Count up the lines holding "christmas" in the material, then reply with only the number.

• MATERIAL PROVIDED
# # # # #
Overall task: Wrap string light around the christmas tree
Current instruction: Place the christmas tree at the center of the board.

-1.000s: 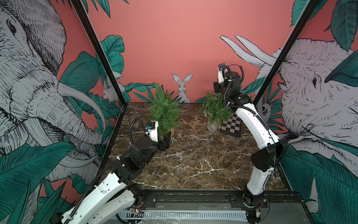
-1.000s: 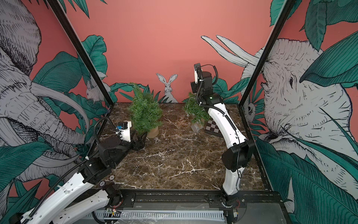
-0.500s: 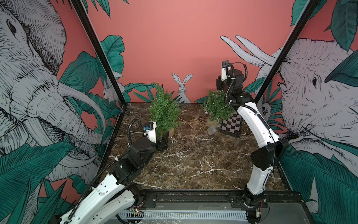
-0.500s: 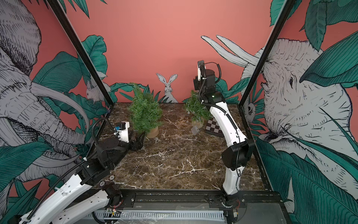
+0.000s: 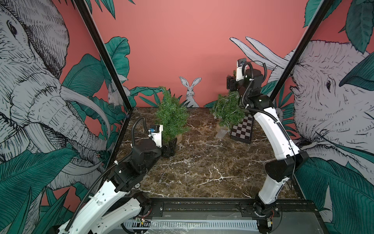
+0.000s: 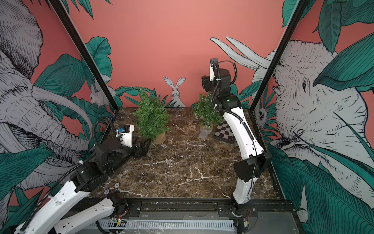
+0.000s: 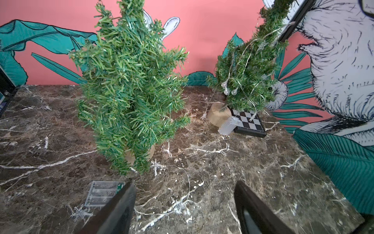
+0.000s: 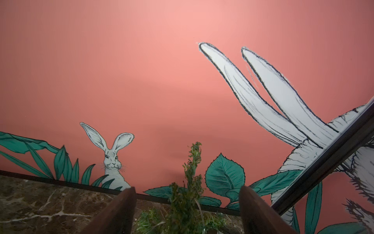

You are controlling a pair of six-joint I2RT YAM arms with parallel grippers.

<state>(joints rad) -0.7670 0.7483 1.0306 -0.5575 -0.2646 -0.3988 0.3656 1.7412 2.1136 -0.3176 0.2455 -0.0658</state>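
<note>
Centrally, two small trees stand on the marble table (image 5: 202,168). A bare tree (image 5: 172,117) stands upright on a wooden base toward the robot's left; its string light (image 7: 178,200), a thin wire with star bulbs, lies loose on the marble in front of it, beside a clear battery box (image 7: 102,192). A second tree (image 5: 227,110) toward the right leans, already draped in wire with round bulbs (image 7: 228,91); its wooden base (image 7: 219,114) touches a second clear box (image 7: 227,125) and a checkered board (image 5: 241,130). The left gripper (image 7: 185,210) hovers low over the loose wire, jaws parted, holding nothing. The right gripper (image 8: 187,210) sits above the draped tree's tip (image 8: 194,154), jaws spread wide and empty, the tip rising between them without contact.
</note>
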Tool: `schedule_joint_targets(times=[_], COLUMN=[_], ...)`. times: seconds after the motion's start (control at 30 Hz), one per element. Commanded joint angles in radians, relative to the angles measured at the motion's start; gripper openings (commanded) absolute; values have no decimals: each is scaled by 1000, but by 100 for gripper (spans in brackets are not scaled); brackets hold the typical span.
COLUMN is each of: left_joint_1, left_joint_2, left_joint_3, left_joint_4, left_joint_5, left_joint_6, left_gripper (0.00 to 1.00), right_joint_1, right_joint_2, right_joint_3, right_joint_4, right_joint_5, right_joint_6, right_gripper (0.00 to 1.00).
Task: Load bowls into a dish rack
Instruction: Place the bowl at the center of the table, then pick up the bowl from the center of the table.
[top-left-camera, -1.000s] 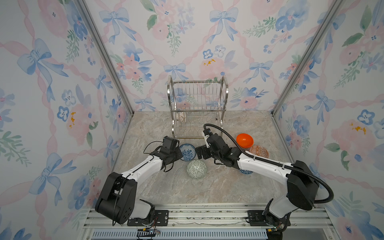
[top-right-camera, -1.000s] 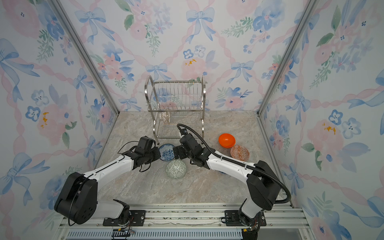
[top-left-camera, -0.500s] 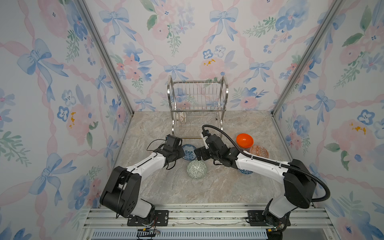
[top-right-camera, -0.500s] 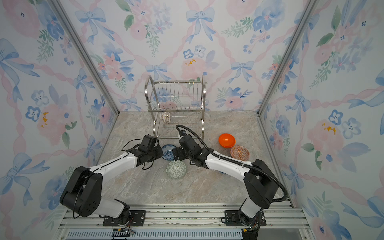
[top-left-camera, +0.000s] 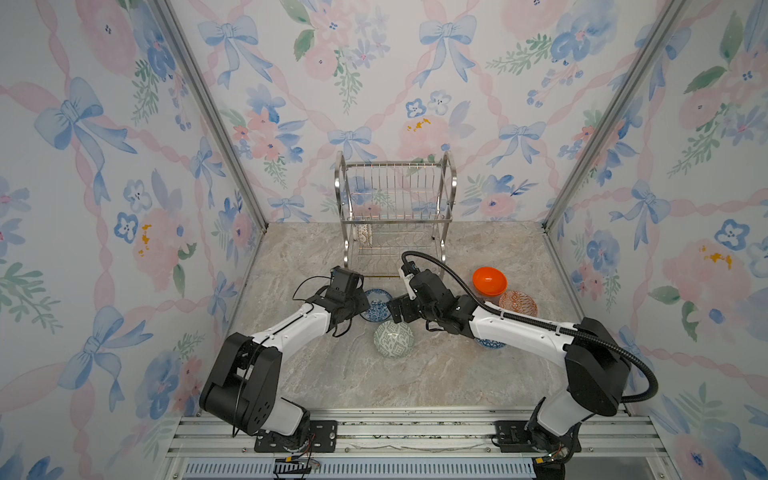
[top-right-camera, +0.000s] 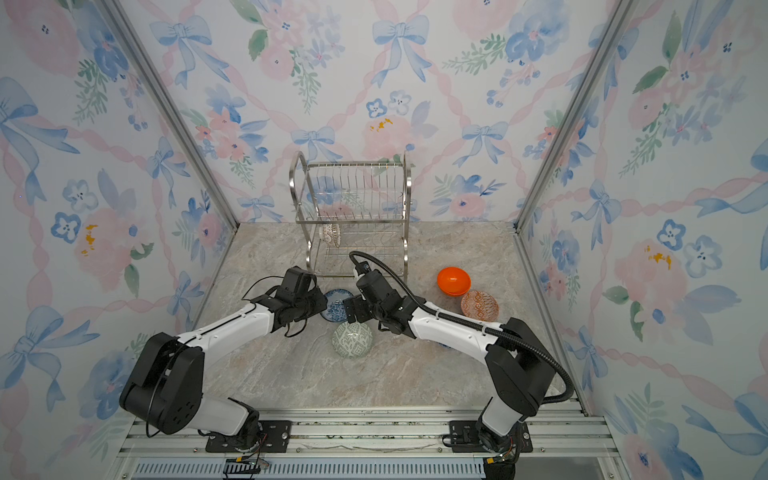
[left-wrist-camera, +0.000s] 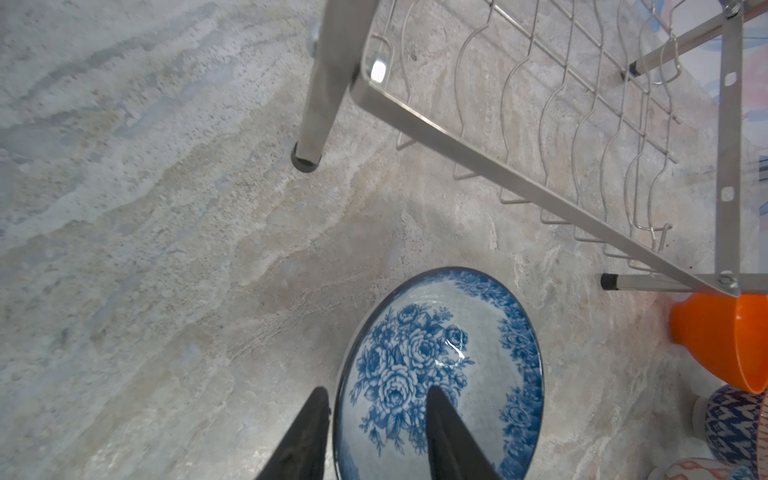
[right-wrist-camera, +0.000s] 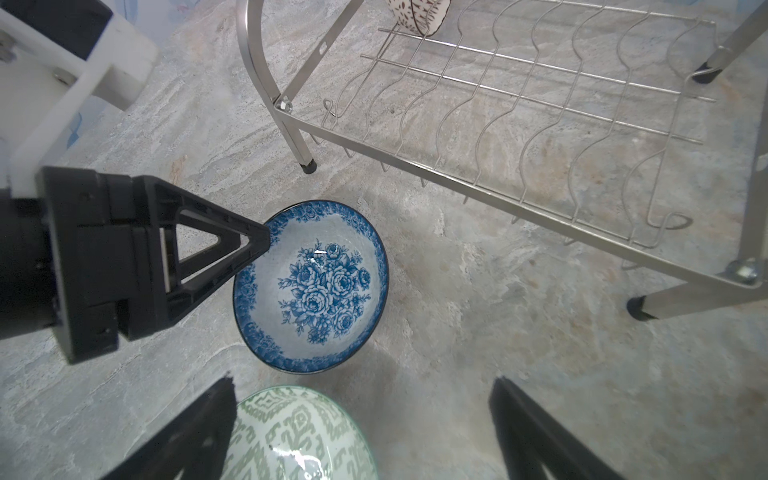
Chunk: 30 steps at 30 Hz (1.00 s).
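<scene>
Dish rack (top-left-camera: 395, 195), two-tier, shiny stainless-steel wire, arched tube sides, four legs: stands at the back of the beige marbled tabletop (top-left-camera: 374, 382).

White bowl with dark lattice (top-left-camera: 365, 235): already loaded, standing on edge in the lower tier, toward the left arm's side; visible in both top views.

Blue floral bowl (left-wrist-camera: 440, 357): upright on the tabletop just in front of the rack, between the two arms.

Left gripper (left-wrist-camera: 376, 390): jaws partly parted, straddling that bowl's rim, one finger (left-wrist-camera: 307, 436) outside and one inside; not pinched onto it.

Green-grey patterned bowl (top-left-camera: 393, 338): upright, just beside the floral one, on the robot's side of it.

Right gripper (right-wrist-camera: 361, 380): jaws spread wide, empty, poised over the green-grey bowl's far rim.

Glossy orange bowl (top-left-camera: 489, 281) and red-orange patterned bowl (top-left-camera: 517, 303): side by side near the rack's front leg on the right arm's side.

Blue bowl with white triangles (left-wrist-camera: 727, 415): mostly hidden beneath the right arm in the top views.
</scene>
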<state>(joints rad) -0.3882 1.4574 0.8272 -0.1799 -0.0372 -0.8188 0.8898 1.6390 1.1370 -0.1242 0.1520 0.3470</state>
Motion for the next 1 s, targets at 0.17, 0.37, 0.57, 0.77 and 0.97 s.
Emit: schedule_joint_targets(times=[0.17,0.37,0.57,0.77,0.97], left_joint_1=[120,207,297,360,386], left_joint_2=[-115,-197,-224,-256,-264], left_joint_3=[-35,-82,-169,-236,-261], left_joint_4=[16,25,71,108,120], left_joint_5=[73,153,271,328,348], left_joint_6=[27,21,-5,-20,-15], left_gripper=[69,97,98,97,97], right_joint_1=[64,122,166,178,182], right_joint_2=[77,177,316,408,505], right_joint_3=[96,202,346,440,554], right_joint_4=[-62,-111,-203,-251,-323], right_joint_5=[29,42,73,83,99], right_joint_6=[-60,-93,-102,-106,-123], right_gripper=[97,97,99,90,80])
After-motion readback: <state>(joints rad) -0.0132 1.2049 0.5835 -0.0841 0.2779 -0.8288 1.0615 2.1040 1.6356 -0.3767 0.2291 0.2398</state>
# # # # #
• YOUR RESPONSE
2